A 46 year-old male presented to the emergency department at 2 a.m. with chest pain. The patient had no prior medical or surgical history; 0.75 pack-year smoking history; and no history of alcohol abuse. There was no prior imaging for comparison. Physical exam was non-contributory and within normal limits. As part of the patient's evaluation the patient received labs, which were within normal limits, as well as a 2-view chest X-ray (Fig. 1) obtained at 3 a.m. The radiology report (Fig. 2) did not identify an abnormality within the patient's lungs.
Fig. 1

Posterior-anterior (A) and lateral chest X-ray (B) demonstrating a subtle left infrahilar nodular opacity with a region of atelectasis in the left lower lung, best seen on the frontal view.

Fig. 2

The radiology report for the initial chest X-ray, where the findings demonstrated in Fig. 1 are not described.

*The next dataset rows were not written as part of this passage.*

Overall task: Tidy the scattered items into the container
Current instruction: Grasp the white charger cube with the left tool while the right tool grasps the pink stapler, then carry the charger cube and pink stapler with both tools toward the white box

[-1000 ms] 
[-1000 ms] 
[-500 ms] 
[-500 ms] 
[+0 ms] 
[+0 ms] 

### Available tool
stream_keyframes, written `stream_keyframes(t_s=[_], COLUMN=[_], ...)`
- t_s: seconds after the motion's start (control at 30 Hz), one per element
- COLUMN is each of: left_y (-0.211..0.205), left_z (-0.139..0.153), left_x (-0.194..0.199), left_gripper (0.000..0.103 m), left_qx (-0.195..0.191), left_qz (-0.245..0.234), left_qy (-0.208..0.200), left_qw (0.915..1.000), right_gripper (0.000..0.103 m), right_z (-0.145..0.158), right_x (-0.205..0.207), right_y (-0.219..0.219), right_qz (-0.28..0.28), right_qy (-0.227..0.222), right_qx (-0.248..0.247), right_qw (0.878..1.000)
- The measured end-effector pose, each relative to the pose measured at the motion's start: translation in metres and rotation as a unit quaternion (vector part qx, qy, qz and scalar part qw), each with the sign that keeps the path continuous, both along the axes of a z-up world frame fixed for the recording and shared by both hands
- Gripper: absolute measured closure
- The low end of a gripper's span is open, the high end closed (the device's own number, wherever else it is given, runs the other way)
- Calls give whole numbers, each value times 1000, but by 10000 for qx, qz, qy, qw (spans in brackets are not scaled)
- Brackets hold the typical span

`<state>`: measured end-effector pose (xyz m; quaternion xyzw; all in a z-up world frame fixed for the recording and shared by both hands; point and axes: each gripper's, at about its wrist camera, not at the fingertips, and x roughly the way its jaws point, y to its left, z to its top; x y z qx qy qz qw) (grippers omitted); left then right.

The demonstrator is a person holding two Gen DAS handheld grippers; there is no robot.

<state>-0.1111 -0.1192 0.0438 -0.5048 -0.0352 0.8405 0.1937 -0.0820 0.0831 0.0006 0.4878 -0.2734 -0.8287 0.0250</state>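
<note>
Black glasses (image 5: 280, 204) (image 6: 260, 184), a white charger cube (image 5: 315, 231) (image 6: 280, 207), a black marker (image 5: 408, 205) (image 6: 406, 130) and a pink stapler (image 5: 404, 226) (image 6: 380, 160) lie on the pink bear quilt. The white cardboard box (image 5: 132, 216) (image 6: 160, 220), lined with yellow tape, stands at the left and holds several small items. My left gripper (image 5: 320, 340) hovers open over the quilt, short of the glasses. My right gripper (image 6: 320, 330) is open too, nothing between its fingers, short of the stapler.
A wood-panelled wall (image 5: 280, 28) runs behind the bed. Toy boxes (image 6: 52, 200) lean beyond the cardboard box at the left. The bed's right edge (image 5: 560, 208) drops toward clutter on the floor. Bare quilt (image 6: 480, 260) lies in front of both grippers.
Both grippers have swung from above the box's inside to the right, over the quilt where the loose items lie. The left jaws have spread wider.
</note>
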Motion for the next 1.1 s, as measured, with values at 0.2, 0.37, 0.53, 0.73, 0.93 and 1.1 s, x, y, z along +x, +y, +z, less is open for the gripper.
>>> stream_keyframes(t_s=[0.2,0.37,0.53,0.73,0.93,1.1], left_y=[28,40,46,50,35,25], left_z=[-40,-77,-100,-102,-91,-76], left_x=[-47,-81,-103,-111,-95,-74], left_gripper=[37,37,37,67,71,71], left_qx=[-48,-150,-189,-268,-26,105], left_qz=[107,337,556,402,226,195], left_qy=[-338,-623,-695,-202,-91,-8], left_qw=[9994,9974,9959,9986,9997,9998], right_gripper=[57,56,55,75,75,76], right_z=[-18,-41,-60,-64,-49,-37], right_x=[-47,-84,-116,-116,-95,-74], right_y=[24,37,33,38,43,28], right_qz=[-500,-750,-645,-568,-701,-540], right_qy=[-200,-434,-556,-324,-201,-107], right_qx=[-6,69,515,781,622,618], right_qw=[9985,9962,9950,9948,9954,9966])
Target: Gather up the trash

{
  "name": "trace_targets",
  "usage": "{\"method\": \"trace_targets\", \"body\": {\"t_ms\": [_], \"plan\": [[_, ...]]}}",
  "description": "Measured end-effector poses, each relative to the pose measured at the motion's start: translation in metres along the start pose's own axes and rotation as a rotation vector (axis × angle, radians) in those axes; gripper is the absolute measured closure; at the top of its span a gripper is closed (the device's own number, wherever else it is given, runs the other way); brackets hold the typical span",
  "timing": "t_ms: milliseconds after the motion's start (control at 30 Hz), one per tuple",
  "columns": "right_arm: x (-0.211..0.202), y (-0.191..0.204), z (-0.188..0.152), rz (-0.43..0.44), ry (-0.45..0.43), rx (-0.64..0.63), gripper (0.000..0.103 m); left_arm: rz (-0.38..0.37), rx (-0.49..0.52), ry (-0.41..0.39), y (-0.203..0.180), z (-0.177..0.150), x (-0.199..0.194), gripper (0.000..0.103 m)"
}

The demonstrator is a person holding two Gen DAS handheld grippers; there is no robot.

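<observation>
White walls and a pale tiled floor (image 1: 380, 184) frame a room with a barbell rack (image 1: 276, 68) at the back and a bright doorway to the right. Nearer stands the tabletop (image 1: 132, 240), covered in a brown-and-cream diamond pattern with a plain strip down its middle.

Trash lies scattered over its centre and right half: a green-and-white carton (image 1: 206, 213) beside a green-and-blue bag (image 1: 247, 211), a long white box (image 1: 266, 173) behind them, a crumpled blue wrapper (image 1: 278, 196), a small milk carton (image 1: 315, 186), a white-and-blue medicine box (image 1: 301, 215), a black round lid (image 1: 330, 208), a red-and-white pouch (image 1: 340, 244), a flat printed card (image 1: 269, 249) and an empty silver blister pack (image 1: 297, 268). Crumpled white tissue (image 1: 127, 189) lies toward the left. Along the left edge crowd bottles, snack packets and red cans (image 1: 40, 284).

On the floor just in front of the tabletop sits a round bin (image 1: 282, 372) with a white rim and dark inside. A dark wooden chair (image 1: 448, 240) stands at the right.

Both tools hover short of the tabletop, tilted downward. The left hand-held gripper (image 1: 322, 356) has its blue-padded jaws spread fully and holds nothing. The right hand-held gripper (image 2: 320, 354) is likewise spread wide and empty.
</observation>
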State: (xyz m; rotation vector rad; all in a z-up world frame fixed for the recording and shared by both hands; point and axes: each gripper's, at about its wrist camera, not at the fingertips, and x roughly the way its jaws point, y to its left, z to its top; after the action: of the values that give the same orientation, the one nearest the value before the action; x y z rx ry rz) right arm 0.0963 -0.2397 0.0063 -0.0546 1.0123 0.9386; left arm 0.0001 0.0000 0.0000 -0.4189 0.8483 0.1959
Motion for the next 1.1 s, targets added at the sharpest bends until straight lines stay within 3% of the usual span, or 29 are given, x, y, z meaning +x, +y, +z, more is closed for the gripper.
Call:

Posterior-anterior (A) and lateral chest X-ray (B) demonstrating a subtle left infrahilar nodular opacity with a region of atelectasis in the left lower lung, best seen on the frontal view. The radiology report for the initial chest X-ray, where the findings demonstrated in Fig. 1 are not described. The patient was discharged and returned 4 months later with persistent and worsening symptoms that included cough, chest pain, and shortness of breath. A subsequent 2-view chest X-ray (Fig. 3) revealed an enlarging left perihilar mass with post-obstructive atelectasis in the left lower lobe.
Fig. 3

Posterior-anterior (A) and lateral chest X-ray (B) demonstrating an enlarging left perihilar mass with post-obstructive atelectasis in the left lower lobe when compared to earlier chest X-ray taken 4 months prior.

Posterior-anterior (A) and lateral chest X-ray (B) demonstrating an enlarging left perihilar mass with post-obstructive atelectasis in the left lower lobe when compared to earlier chest X-ray taken 4 months prior. A CT scan (Fig. 4) was performed that evening, within hours of the second chest X-ray, which confirmed lung cancer with post-obstructive atelectasis.
Fig. 4

Two examples of the axial CT scan of the chest with differing window level and width to highlight soft tissue (A) and lungs (B) that reveal a left lower lobe mass with post-obstructive atelectasis.

Two examples of the axial CT scan of the chest with differing window level and width to highlight soft tissue (A) and lungs (B) that reveal a left lower lobe mass with post-obstructive atelectasis. Subsequent bronchoscopy-assisted biopsy confirmed squamous cell carcinoma. The patient was later treated with pneumonectomy, chemotherapy, and radiation, but passed away within one year following this initial CT scan due to complications from this lung cancer. This case was retrospectively reviewed with Imagen's FDA-cleared software, Chest-CAD, based on an artificial intelligence algorithm indicated for use in adult patients with chest radiographs. Chest-CAD uses deep learning, a branch of artificial intelligence that learns from patterns in data, to analyze chest radiographs and identify suspicious ROIs in chest radiographs. The artificial intelligence algorithms were trained with hundreds of thousands of studies annotated by multiple experts. Chest-CAD analysis identified suspicious ROIs in the lungs (Fig. 5), with one ROI encompassing early lung cancer in the left lung. A heatmap (Fig. 6), which is an intermediate processing output of Chest-CAD and not shown to the end user, clearly focused on the known left infrahilar malignancy and post-obstructive left lower lung atelectasis. A heatmap is not part of the output of the FDA cleared device and provided here for illustrative purposes.
Fig. 5

Posterior-Anterior (A) and lateral chest X-ray (B) demonstrating Chest-CAD output that identified suspicious ROIs in the lungs.

Fig. 6

Posterior-Anterior (A) and lateral chest X-ray (B) demonstrating why Chest-CAD identified the lungs as having suspicious ROIs. The heatmaps are focused on the known left infrahilar malignancy and post-obstructive left lower lung atelectasis.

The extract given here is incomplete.